Menurutnya perkembangan rupiah yang kembali menguat juga didukung oleh berlanjutnya pasokan valas dari pelaku domestik, sehingga dapat menopang stabilitas nilai tukar rupiah. Bank Indonesia memandang level nilai tukar Rupiah telah memadai untuk mendukung penyesuaian perekonomian yang secara fundamental tercatat undervalued dan diprakirakan bergerak stabil dan cenderung menguat ke arah Rp 15.000 per dolar AS pada akhir 2020.
“Penguatan ini juga dikarenakan pasokan valas terjaga dengan baik, dalam bentuk bid dan offer, pelaku bank atau broker berjalan secara baik,” ucapnya.
Ke depan, Bank Indonesia berupaya memperkuat kebijakan stabilisasi nilai tukar Rupiah sesuai dengan fundamentalnya dan bekerjanya mekanisme pasar. Bank Indonesia akan meningkatkan intensitas intervensi di pasar Domestic Non Delivery Forward (DNDF), pasar spot dan pembelian Surat Utang Negara (SUN) dari pasar sekunder.

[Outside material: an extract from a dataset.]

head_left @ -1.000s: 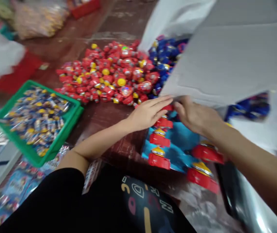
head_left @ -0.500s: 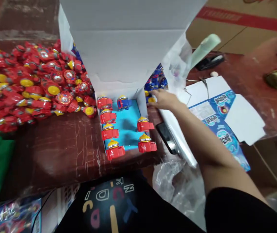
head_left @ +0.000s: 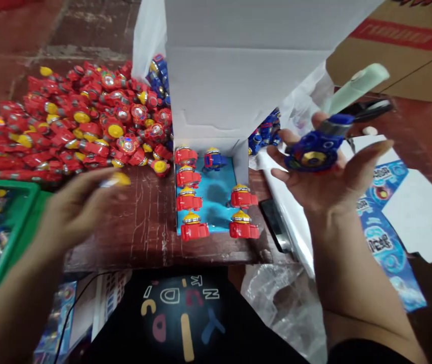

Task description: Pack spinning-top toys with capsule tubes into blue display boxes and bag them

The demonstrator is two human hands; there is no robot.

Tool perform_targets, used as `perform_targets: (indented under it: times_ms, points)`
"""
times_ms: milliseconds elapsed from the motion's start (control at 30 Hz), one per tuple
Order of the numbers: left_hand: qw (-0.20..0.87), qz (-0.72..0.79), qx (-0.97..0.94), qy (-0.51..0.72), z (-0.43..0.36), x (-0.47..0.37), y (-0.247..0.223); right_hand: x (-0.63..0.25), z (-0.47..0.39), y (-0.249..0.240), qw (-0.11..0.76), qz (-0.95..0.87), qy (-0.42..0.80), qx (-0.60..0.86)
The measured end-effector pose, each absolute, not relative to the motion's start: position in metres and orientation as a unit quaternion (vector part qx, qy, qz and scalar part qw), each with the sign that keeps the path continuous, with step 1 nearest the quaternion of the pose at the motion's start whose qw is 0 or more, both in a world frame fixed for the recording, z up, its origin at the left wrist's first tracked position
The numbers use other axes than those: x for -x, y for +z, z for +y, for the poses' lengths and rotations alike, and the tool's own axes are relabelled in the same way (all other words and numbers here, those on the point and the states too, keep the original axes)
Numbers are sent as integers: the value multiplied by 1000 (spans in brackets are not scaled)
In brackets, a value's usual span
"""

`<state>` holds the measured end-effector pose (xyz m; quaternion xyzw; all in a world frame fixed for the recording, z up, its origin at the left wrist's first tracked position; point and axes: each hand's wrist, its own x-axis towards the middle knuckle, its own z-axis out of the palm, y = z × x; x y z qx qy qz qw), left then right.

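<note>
My left hand, blurred, pinches a small yellow-tipped piece over the table, left of the box. To the right of the box, my right hand is palm up with fingers spread, and a blue toy with a gold centre rests on it. Between the hands, an open white box with a light-blue bottom holds red toys down its left side, two more at the right front, and one blue toy at the back.
A large pile of red toys lies left of the box, with blue toys behind it. A green crate stands at the left edge. To the right lie a dark phone-like object, white plastic and flattened printed card.
My right hand has come away from the blue pile and turned palm up with a blue toy on it. My left hand has come into view with a yellow-tipped piece. The view has shifted.
</note>
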<state>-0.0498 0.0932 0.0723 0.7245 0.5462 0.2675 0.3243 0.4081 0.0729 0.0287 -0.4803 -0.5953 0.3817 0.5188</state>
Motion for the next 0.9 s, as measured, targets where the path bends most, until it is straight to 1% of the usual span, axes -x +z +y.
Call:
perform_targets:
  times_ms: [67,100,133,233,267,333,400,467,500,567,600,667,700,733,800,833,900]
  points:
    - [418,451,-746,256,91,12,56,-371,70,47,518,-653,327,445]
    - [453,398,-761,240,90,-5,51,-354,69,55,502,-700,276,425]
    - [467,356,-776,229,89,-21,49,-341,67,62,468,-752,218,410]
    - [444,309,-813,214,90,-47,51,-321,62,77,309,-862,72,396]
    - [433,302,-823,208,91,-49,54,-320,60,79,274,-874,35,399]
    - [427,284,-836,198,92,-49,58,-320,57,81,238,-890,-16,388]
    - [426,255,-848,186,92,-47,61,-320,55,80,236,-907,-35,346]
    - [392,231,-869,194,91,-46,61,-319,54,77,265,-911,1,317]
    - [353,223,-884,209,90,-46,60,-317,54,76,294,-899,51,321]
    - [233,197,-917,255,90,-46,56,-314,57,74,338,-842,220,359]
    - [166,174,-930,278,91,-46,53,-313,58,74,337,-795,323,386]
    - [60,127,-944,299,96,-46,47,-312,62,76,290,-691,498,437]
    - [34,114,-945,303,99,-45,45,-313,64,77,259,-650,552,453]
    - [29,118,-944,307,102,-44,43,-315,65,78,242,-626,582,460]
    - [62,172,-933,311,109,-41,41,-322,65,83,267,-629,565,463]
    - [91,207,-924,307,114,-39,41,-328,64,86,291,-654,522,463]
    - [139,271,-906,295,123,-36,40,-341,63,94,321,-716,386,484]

"Untuk mendukung efektivitas kebijakan nilai tukar, Bank Indonesia terus mengoptimalkan operasi moneter guna memastikan bekerjanya mekanisme pasar dan ketersediaan likuiditas baik di pasar uang maupun pasar valas. Kami optimis hingga akhir 2020 rupiah bisa menguat ke level Rp 15.000,” jelasnya.